» **What is expected**
What do the lines say from the start of the entries through the one containing "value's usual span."? Repeat them exactly.

··· Records provided ···

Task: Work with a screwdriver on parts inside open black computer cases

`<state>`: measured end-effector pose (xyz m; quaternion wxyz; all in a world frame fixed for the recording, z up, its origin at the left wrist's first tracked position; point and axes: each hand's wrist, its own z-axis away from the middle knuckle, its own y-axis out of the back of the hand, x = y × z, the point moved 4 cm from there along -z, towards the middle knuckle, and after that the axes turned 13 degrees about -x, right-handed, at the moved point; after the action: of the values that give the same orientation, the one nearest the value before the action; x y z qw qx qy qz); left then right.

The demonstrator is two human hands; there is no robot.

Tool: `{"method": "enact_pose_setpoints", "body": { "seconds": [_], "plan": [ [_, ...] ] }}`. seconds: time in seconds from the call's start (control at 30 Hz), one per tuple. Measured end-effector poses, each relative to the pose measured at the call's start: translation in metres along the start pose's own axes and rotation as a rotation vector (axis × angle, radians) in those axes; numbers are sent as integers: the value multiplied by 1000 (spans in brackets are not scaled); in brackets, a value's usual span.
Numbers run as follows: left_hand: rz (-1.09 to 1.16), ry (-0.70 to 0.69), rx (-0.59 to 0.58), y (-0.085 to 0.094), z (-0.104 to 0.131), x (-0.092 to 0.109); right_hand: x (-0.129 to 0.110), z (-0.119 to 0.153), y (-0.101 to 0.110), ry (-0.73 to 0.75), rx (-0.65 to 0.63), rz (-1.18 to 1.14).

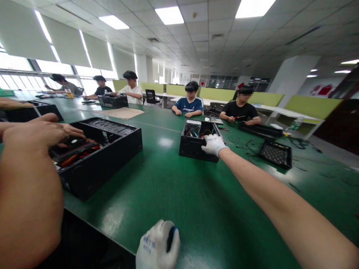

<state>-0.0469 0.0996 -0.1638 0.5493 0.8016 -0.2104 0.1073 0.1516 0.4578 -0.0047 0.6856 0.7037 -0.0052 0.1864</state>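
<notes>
My right hand [213, 145], in a white knit glove, reaches forward and grips the near rim of a small black computer case [193, 148]. The case lies on the green table with its top side open. A fan [193, 128] and some coloured wires show inside. My left hand [158, 244], also gloved in white, is curled closed low in the view, over the table's near edge. Something dark blue [171, 239] shows between its thumb and fingers, too little of it to name.
At the left, a co-worker's bare hands [53, 132] work inside a larger black computer case [109, 160]. Right of my case lie loose cables [252, 146] and a black tray-like part [275, 154]. Several people sit across the green table [157, 179].
</notes>
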Motion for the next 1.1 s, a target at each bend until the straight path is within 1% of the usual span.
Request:
{"method": "enact_pose_setpoints", "body": {
  "seconds": [0.07, 0.17, 0.33, 0.4, 0.47, 0.53, 0.57, 0.63, 0.73, 0.8, 0.87, 0.93, 1.03, 1.1],
  "plan": [
    [0, 0, -14, 1, 0, 1, -2, 23, 0, 41, 12, -2],
    [-2, -9, -17, 2, 0, 2, -4, 66, 1, 106, 36, -13],
    [44, -25, 19, 3, 1, 1, -6, 150, 3, 203, 78, -28],
    [96, -23, 4, 5, 0, 0, -6, 186, 3, 236, 88, -34],
    [169, -6, -10, 13, -2, 1, -7, 223, 4, 281, 105, -48],
    [227, 6, 16, 30, -5, 9, -7, 258, 4, 340, 123, -77],
    [242, 3, 40, 41, -7, 16, -7, 275, 4, 369, 133, -96],
    [250, -42, 75, 66, -10, 37, -7, 305, 3, 416, 153, -136],
    [229, -192, 61, 100, -16, 79, -7, 343, 2, 464, 182, -184],
    [170, -301, 25, 115, -20, 106, -7, 363, 2, 491, 193, -210],
    [93, -394, -46, 122, -24, 129, -9, 381, 2, 529, 194, -233],
    [17, -476, -158, 121, -26, 146, -11, 397, 1, 569, 188, -248],
    [-73, -583, -343, 112, -23, 161, -12, 418, 2, 590, 201, -263],
    [-99, -622, -427, 109, -17, 167, -12, 429, 3, 589, 218, -282]
  ]
}}
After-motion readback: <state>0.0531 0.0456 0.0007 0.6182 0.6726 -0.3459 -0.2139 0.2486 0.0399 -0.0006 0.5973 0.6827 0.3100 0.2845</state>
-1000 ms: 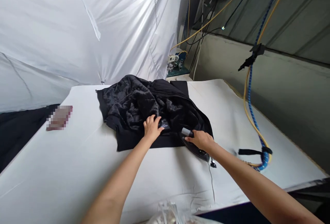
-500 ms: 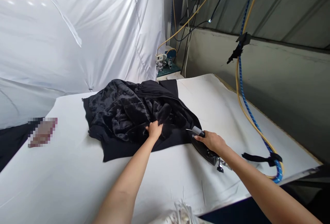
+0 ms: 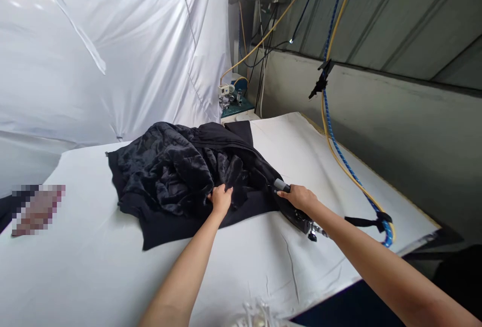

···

» **Written answer**
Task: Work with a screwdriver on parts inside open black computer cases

`<state>`: measured end-effector pose (xyz m; quaternion wxyz; all in a world frame fixed for the recording, z up, its origin at the left wrist's first tracked position; point and axes: each hand's wrist, its own z-axis away from the middle knuckle, its own y-axis out of the back of the hand, x = y × z, the point moved 4 cm from there along -z, towards the middle knuckle, and after that the axes turned 13 degrees about -x, right-handed, at the moved point; after the action: of the values that give the same orientation, the one nearest the value before the action; x y z qw qx qy qz); left then right.

The demonstrator is two human hands; there is no robot.

Tool: `{"method": "enact_pose_setpoints", "body": { "seconds": [_], "plan": [ [_, ...] ] }}`. seconds: time in seconds from the call's start (control at 30 Hz), one per tuple. Measured end-effector poses, each relative to the pose measured at the call's start: translation in metres along the start pose's own axes and rotation as a rotation vector (axis × angle, radians) in those axes; numbers are sent as integers: the value multiplied by 1000 (spans in brackets are not scaled); in brackets, a value's usual span.

No further output is expected.